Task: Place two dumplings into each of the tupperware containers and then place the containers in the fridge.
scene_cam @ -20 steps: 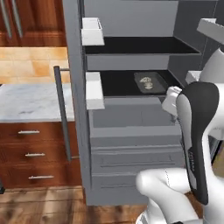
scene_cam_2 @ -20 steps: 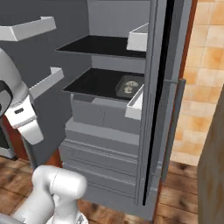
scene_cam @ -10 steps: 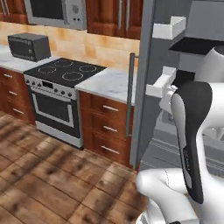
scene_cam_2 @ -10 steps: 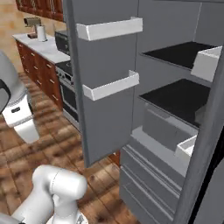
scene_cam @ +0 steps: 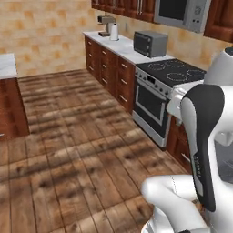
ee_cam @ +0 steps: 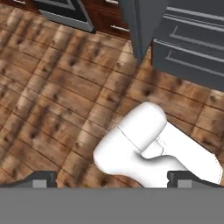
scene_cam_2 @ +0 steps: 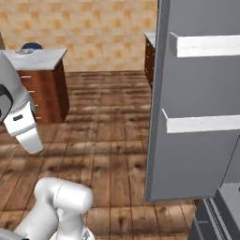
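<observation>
The fridge stands at the right, and its open grey door (scene_cam_2: 187, 117) carries two white bins (scene_cam_2: 206, 44). Its grey lower drawers (ee_cam: 192, 39) lie at the top right of the hand view. My gripper (ee_cam: 114, 179) points down at the wooden floor, its two dark fingertips (ee_cam: 41, 178) set wide apart, open, with nothing between them. The dumplings and the tupperware containers are out of view.
A stove (scene_cam: 170, 86) stands in a run of brown cabinets with a toaster oven (scene_cam: 150, 43), a microwave (scene_cam: 182, 13) above and a coffee machine (scene_cam: 107, 25). An island counter (scene_cam_2: 35, 58) with a dark blue thing (scene_cam_2: 32, 46) is at left. Wooden floor (scene_cam: 68, 136) lies between.
The whole picture has swung: the base has turned left, away from the fridge's shelves, toward the stove side and the open floor. The gripper stays open.
</observation>
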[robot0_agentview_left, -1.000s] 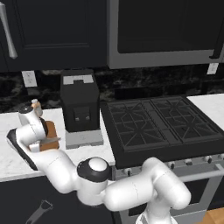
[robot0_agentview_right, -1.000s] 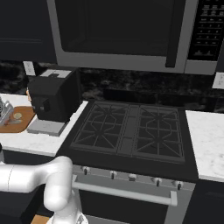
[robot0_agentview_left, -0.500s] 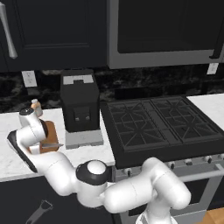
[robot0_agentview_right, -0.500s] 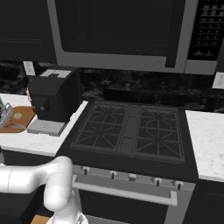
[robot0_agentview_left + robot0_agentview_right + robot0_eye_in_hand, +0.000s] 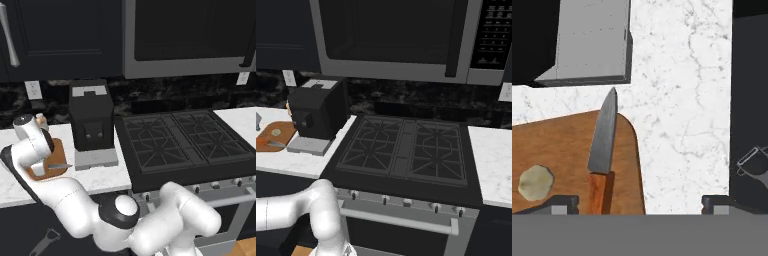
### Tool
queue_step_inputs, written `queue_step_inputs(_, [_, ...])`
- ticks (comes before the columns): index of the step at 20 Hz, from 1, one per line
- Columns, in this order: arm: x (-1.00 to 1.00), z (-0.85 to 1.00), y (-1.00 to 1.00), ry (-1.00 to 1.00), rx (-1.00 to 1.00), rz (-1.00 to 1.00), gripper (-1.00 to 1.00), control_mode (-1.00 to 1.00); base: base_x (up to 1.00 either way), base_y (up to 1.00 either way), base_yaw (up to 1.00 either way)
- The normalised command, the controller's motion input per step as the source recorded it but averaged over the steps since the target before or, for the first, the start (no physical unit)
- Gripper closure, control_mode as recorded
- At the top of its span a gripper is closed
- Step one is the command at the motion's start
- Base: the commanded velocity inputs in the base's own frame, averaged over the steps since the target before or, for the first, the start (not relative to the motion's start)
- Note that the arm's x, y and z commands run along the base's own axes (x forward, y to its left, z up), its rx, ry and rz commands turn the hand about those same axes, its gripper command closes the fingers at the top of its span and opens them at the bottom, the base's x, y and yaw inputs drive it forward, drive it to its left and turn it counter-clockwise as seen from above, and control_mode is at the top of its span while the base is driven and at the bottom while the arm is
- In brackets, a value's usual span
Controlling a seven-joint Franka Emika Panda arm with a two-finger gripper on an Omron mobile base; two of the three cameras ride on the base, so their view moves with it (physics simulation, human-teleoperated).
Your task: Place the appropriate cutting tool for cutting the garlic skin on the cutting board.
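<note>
The knife (image 5: 602, 150), with its orange handle and grey pointed blade, lies flat on the brown cutting board (image 5: 557, 145), near the board's edge. Beside it on the board rests the pale round garlic (image 5: 535, 181). My gripper (image 5: 638, 205) hovers above them, open, its fingertips (image 5: 559, 204) wide apart and touching nothing. From the base, the cutting board (image 5: 44, 170) lies left of the black coffee machine (image 5: 91, 120), with the knife blade (image 5: 61, 166) poking out past my wrist. The board (image 5: 271, 139), garlic (image 5: 276, 132) and knife (image 5: 276, 144) also show at far left.
The coffee machine's grey base (image 5: 592, 45) stands just beyond the board. A small orange-capped bottle (image 5: 41, 120) sits behind the board. The grey peeler (image 5: 45, 241) lies on the floor below the counter edge. The stove (image 5: 185, 142) lies to the right.
My hand has drawn up and back from the board. The knife's blade now lies uncovered on the board, free of the fingers.
</note>
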Motion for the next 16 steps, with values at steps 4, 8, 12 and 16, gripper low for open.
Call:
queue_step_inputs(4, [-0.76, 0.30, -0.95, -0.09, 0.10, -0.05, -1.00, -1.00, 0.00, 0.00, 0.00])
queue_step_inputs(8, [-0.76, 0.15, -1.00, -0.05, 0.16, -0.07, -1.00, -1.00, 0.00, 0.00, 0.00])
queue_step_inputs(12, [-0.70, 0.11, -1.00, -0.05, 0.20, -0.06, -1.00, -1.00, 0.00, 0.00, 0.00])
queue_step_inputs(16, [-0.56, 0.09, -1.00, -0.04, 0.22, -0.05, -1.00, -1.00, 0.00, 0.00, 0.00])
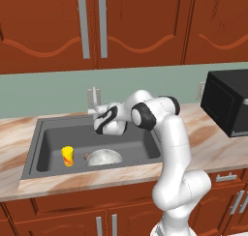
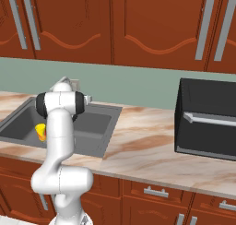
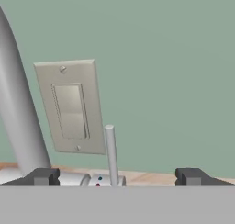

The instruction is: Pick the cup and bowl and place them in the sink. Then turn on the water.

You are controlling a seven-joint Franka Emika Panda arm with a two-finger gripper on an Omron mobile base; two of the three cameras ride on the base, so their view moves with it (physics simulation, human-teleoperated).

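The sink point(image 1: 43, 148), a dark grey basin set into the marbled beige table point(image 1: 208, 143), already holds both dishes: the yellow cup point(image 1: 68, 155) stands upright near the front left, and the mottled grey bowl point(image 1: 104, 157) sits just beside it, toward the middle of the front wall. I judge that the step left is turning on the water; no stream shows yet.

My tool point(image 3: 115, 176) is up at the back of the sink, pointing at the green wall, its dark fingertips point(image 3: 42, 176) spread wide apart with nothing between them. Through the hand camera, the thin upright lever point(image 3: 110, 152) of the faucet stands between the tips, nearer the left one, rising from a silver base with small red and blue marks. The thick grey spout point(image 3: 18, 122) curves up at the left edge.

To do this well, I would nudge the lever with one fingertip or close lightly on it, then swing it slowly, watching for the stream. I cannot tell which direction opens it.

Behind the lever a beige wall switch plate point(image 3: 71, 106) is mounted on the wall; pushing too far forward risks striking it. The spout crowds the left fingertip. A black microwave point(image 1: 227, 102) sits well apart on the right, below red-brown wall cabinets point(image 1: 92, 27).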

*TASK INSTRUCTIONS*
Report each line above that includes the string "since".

*EXPECTED OUTPUT*
- The normalised command, the controller's motion input per step as the source recorded it but averaged over the steps since the target before or, for the first, the start (no physical unit)
- Base: the commanded velocity inputs in the base's own frame, averaged over the steps since the target before or, for the first, the start (not relative to the motion's start)

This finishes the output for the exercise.